This just happened again while the temperatures were hardly higher, so it doesn’t seem to be a temperature issue. Unfortunately, I didn’t get a kdump for this one.
Strange; I have the system76-power package from AUR installed, but system76-power.service doesn’t appear on the list when I run systemctl, and systemctl status system76-power.service complains about not finding it as I mentioned.
Output for querying for system76-power
$ pacman -Qi system76-power
Name : system76-power
Version : 1.2.3-1
Description : System76 Power Management
Architecture : any
URL : https://github.com/pop-os/system76-power
Licenses : GPL
Groups : None
Provides : power-profiles-daemon
Depends On : dbus libusb polkit
Optional Deps : system76-acpi-dkms: some systems might need this driver [installed]
system76-dkms: some systems might need this driver [installed]
system76-io-dkms: some systems might need this driver
Required By : gnome-shell-extension-system76-power-git
Optional For : gnome-shell system76-driver
Conflicts With : None
Replaces : None
Installed Size : 5.55 MiB
Packager : Unknown Packager
Build Date : Wed 26 Feb 2025 02:32:19 PM EST
Install Date : Wed 26 Feb 2025 02:33:57 PM EST
Install Reason : Explicitly installed
Install Script : Yes
Validated By : None
I’m using latest right now, but this problem has persisted for a few years, so I don’t think switching to LTS is likely to help.
While running memtest86+, I did find a memory error at address 0x9d4d48, so I added memmap=4K$0x0000009d4000 to the kernel command line to reserve the memory around that. Now I’ll have to see if that improves the situation.
Update (since I can’t edit my last post anymore): Doesn’t seem that this solved the problem, as I got another random reboot. I tried running memtest86+ again, but after 12 hours of testing, I didn’t find any errors.
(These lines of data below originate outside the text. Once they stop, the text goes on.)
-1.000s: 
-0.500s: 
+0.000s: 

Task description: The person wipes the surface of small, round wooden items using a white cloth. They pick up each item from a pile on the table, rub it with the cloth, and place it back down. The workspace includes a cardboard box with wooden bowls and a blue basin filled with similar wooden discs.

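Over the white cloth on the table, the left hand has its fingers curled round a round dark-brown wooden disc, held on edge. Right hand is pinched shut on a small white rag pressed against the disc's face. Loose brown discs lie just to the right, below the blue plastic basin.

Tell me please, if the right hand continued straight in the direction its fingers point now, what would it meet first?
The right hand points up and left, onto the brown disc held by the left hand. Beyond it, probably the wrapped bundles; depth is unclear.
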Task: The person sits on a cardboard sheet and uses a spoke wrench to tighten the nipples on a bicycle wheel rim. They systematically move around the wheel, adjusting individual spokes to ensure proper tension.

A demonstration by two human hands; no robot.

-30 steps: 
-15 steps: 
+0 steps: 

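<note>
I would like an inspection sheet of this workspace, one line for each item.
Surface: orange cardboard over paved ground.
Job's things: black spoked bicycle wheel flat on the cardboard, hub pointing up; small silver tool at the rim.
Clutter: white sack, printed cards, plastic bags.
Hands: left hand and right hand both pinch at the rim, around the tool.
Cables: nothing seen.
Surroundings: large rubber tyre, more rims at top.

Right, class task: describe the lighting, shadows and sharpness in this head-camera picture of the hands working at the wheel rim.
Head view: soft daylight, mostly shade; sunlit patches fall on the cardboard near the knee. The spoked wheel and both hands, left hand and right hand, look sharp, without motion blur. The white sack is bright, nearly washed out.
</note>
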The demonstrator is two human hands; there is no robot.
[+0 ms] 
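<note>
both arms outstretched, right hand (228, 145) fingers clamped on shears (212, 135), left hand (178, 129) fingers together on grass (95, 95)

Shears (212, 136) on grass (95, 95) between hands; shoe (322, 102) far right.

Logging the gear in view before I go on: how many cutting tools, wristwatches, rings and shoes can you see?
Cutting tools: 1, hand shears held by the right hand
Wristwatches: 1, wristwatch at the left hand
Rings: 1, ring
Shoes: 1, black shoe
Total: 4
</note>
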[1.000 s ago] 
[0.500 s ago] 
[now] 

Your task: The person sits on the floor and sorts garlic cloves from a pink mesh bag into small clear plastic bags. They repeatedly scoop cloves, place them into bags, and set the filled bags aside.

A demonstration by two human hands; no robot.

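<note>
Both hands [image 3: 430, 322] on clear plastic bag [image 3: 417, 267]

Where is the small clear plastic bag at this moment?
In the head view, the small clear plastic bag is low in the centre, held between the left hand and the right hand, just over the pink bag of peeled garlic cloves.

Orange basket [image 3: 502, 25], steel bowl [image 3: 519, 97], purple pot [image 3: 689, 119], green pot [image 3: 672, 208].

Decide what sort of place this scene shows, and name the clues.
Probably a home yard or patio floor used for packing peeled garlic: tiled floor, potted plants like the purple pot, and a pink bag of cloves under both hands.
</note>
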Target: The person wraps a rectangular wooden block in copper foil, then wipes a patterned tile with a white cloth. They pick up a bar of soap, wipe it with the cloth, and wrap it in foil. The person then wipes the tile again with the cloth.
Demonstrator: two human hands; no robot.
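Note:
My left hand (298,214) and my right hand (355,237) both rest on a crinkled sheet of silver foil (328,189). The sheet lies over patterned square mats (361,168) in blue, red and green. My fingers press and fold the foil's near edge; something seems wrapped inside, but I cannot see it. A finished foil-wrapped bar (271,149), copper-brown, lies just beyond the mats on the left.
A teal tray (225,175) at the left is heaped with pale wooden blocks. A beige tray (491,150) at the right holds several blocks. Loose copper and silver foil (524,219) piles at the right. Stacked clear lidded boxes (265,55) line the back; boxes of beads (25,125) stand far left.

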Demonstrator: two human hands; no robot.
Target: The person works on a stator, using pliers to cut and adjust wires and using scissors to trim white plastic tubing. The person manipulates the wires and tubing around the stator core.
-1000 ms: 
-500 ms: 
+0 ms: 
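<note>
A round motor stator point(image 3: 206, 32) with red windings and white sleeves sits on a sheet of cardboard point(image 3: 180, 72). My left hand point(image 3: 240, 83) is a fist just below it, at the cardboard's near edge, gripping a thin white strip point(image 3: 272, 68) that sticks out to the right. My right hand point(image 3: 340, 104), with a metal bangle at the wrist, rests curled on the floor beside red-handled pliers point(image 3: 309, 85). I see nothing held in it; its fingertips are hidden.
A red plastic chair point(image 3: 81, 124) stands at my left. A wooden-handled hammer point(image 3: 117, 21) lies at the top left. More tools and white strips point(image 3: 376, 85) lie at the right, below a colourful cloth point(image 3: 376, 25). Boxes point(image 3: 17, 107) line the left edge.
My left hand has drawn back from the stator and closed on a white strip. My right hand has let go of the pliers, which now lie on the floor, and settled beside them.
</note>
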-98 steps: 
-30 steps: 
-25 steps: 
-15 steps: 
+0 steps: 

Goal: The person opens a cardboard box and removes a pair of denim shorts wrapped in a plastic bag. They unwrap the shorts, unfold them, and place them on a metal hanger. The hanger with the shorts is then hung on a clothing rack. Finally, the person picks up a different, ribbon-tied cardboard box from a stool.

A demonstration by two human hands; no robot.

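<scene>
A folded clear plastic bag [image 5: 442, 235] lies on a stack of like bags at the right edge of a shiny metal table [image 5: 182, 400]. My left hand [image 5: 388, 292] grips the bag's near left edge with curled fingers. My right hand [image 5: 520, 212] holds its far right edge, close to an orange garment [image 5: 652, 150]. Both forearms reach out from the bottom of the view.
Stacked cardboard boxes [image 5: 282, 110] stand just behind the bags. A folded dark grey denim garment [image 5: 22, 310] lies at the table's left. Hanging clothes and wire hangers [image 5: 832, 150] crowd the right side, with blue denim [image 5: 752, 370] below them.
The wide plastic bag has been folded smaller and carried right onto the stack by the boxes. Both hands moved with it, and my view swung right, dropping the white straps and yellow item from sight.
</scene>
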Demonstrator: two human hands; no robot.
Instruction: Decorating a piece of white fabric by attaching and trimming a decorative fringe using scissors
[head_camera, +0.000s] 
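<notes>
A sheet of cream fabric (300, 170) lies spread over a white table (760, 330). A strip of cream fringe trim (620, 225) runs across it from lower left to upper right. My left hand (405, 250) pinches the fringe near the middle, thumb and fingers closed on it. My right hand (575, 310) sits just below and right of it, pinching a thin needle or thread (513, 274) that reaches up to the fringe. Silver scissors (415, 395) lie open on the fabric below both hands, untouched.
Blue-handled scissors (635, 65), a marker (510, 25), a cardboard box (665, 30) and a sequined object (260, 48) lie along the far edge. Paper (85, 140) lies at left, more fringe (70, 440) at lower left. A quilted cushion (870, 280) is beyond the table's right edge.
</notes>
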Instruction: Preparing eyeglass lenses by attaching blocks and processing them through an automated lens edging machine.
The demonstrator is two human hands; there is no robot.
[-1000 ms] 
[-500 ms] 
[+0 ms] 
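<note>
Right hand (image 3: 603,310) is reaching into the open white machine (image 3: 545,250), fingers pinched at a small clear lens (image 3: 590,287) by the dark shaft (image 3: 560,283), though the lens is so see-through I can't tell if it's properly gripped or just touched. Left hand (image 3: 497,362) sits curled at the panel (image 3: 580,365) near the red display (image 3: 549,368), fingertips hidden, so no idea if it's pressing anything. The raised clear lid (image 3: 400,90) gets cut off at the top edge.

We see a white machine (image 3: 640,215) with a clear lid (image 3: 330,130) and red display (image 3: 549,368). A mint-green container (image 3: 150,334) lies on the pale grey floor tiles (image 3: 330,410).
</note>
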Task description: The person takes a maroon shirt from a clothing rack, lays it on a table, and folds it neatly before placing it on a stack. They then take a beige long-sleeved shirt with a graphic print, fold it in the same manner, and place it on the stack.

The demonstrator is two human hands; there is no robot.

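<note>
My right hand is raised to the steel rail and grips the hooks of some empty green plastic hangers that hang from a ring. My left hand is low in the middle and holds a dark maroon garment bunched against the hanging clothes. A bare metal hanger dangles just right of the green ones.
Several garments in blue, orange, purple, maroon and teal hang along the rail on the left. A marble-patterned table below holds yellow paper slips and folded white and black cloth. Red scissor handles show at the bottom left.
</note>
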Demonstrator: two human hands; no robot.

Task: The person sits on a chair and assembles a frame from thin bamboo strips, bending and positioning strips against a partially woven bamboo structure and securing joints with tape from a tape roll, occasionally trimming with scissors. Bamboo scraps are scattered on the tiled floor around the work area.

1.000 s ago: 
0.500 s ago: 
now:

I’ll try the LTS kernel if this problem occurs again.
I had a similar problem. For me, eventually replacing the motherboard seems to have been the fix. Not saying you should jump to that. But search my post in this subforum in case it gives any insights. A frustrating problem for sure.
I’ve replaced my RAM now (64 GB now from 32, to boot!). I was worried when my laptop kept shutting down while running memtest86+, but when I booted my OS, I found that the problem was the battery being empty. (Maybe the new RAM is a lot more power-hungry?) I hope I don’t run into any problems now that I’ve replaced the RAM, but the only way to find out is to wait.
Edit: nope, it crashed after 1 hour of running. See most recent log from kdumpst. Maybe it’s because I bought two single DDR4 modules instead of a pair. Perhaps I’ll try using only one of them; I can live with 32 GB.
I tried running memtester (not memtest86+) to try to see if I could detect any memory problems while working on other things, and strangely, my system stayed up for 39 days before crashing – a lot longer than any time when this problem occurred. The crash log captured by kdumpst looks a lot like the earlier ones, but here it is just in case.
If you google for linux & watchdog you will find much more.
I’ve struggled this for some days (again), because my mobo (ASUS B360M) presents a HW-watchdog to every system and caused random reboots…
You should check (I am on Intel, AMD may use other module): # lsmod | grep wdt # cat /proc/sys/kernel/nmi_watchdog (should be 0) # ps -af | grep watch
If you find something here, maybe you should stop it…
I have had to kill the HW-wd and the NMI-wd, since the problem is gone.
Add the kernel-params “nowatchdog nmi_watchdog=0” at bootup,
Blacklist HW-watchdog (& mei-stuff):
/etc/modprobe.d/watchdog_disable.conf should contain:
# Disable intel mei (including mei_watchdog).
blacklist intel_pmc_bxt
blacklist iTCO_vendor_support
# Do not load the 'iTCO_wdt' watchdog module on boot.
blacklist iTCO_wdt
If the NMI-wd is still present:
build /etc/sysctl.d/disable_watchdog.conf ,
with this line:
kernel.nmi_watchdog = 0
Maybe, your BIOS has an option to disable the WD, mine doesn’t…
This helped me to get it quiet - HTH.
Good luck!